Berdasarkan data, jumlah rumah ibadah di Provinsi Banten tercatat sebanyak 24.910 bidang. Dari jumlah tersebut, baru 9.148 bidang atau sekitar 36,72% yang telah bersertifikat. Kebanyakan tempat ibadah tersebut berdiri di atas tanah wakaf.
BPN mengaku melakukan beragam terobosan untuk menangani masalah tersebut, mulai dari kolaborasi antarinstansi, pembentukan sidang isbat wakaf, hingga pembentukan loket khusus wakaf di Kantor Pertanahan. Mereka berharap ada percepatan pendaftaran tanah wakaf di Indonesia.
"Ini yang harus kita dorong bersama.
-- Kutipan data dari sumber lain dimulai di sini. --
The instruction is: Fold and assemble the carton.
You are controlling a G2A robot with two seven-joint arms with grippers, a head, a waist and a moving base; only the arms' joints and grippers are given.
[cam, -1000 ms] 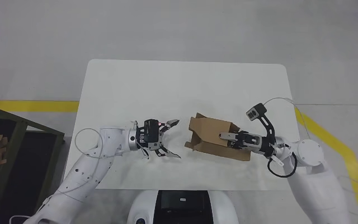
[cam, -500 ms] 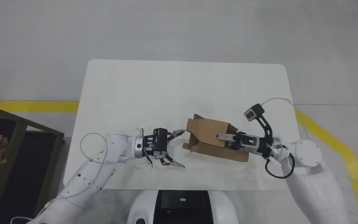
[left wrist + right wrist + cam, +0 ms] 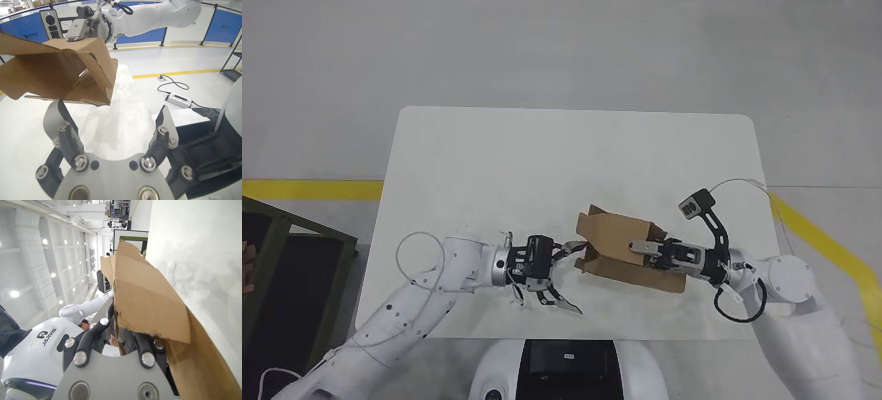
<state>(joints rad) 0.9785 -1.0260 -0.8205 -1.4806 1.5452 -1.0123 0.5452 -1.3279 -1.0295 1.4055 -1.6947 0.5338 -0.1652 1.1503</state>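
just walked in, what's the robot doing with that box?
The right gripper is clamped on one end of the brown carton, near the front edge of the white table. The carton is only partly opened, and the flaps at its other end are loose and unfolded. The left gripper sits open at that flapped end, one fingertip right by a flap edge, gripping nothing.

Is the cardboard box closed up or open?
Open. The box shows its hollow inside, and its end flaps stick out unfolded toward the open left gripper.
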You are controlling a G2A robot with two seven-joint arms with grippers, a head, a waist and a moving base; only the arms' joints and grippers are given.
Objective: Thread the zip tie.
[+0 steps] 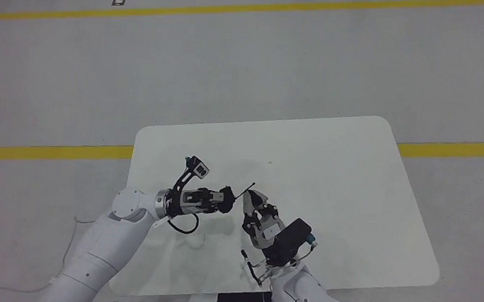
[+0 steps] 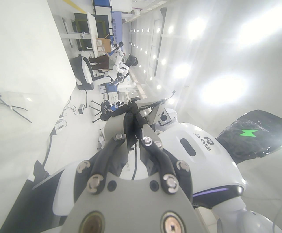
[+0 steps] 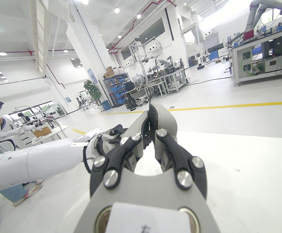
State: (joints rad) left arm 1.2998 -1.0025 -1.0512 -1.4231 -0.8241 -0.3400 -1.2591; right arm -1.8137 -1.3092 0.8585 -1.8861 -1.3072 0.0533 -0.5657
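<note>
Top view caught the thin black plastic zip tie [image 1: 245, 189] held over the white rounded surface [image 1: 346, 155], between the two arms. The right jaws were clenched on its strap; the left jaws were clenched too, though on what could not be told. Threading looked unfinished: the tail would need keeping straight, lined up with the head's slot, and fed slowly without twisting.
</note>
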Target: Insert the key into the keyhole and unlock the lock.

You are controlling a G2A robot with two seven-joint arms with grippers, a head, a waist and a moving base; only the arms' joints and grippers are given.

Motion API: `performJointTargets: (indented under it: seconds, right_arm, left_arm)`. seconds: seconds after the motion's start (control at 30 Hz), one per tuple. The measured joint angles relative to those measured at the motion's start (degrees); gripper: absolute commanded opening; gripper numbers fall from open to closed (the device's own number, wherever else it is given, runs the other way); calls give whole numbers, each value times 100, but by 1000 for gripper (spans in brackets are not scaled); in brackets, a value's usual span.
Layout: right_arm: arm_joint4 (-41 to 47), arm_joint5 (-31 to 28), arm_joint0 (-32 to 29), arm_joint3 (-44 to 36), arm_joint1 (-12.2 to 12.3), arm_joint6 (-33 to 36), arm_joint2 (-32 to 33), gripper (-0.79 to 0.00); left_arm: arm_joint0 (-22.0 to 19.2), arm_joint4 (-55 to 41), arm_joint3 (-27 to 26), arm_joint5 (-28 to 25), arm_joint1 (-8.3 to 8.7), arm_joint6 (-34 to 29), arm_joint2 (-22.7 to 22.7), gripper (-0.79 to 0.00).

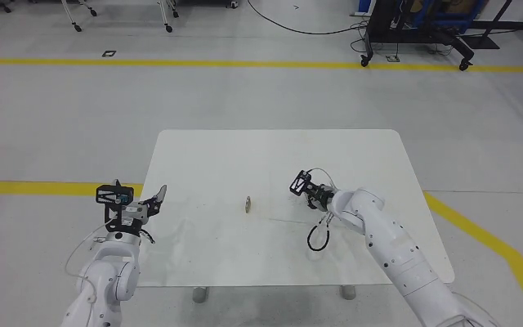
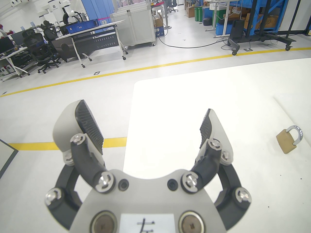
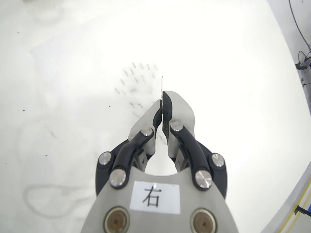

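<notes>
The right gripper's (image 3: 162,100) jaws are pressed together on the key (image 3: 162,85), which is seen edge-on as a thin strip of grey metal jutting a little past the fingertips (image 3: 167,99). Dark scuff marks (image 3: 136,78) are scattered on the white table (image 3: 218,49) just beneath and beside the key's tip. The left gripper's (image 2: 145,112) jaws are spread wide with nothing between the ribbed pads (image 2: 88,124). It is held over the table's left edge, one finger above the tabletop and the other above the floor with its yellow line (image 2: 114,142). The padlock (image 1: 247,204) is found near the middle of the table, between the two grippers and apart from both. A brass-coloured block body and a silver shackle (image 2: 297,133) are shown; a corner of the body is also caught in the right wrist view
</notes>
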Motion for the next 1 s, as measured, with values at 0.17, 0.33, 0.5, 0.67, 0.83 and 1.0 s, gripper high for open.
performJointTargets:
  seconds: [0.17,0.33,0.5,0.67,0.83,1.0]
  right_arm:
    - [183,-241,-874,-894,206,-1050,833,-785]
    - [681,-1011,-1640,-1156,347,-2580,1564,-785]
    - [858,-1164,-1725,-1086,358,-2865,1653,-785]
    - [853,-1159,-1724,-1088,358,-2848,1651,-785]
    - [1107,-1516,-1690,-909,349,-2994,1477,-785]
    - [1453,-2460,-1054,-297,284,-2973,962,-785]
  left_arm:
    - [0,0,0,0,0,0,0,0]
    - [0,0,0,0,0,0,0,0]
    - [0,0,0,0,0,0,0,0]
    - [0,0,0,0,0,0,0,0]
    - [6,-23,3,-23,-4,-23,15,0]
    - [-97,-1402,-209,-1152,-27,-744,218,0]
Proses pendirian masjid, musala, dan rumah ibadah lainnya terus berjalan sehingga sertifikasi tanah wakaf juga harus dipercepat agar sejalan dengan kebutuhan umat," kata Menteri ATR/Kepala BPN Nusron Wahid di Kota Serang, Jumat (20/2/2026).
Nusron pun menyerahkan 13 sertifikat wakaf milik masjid, musala, hingga sekolah. Baginya, sertifikat wakaf memberikan kepastian hukum atas aset umat.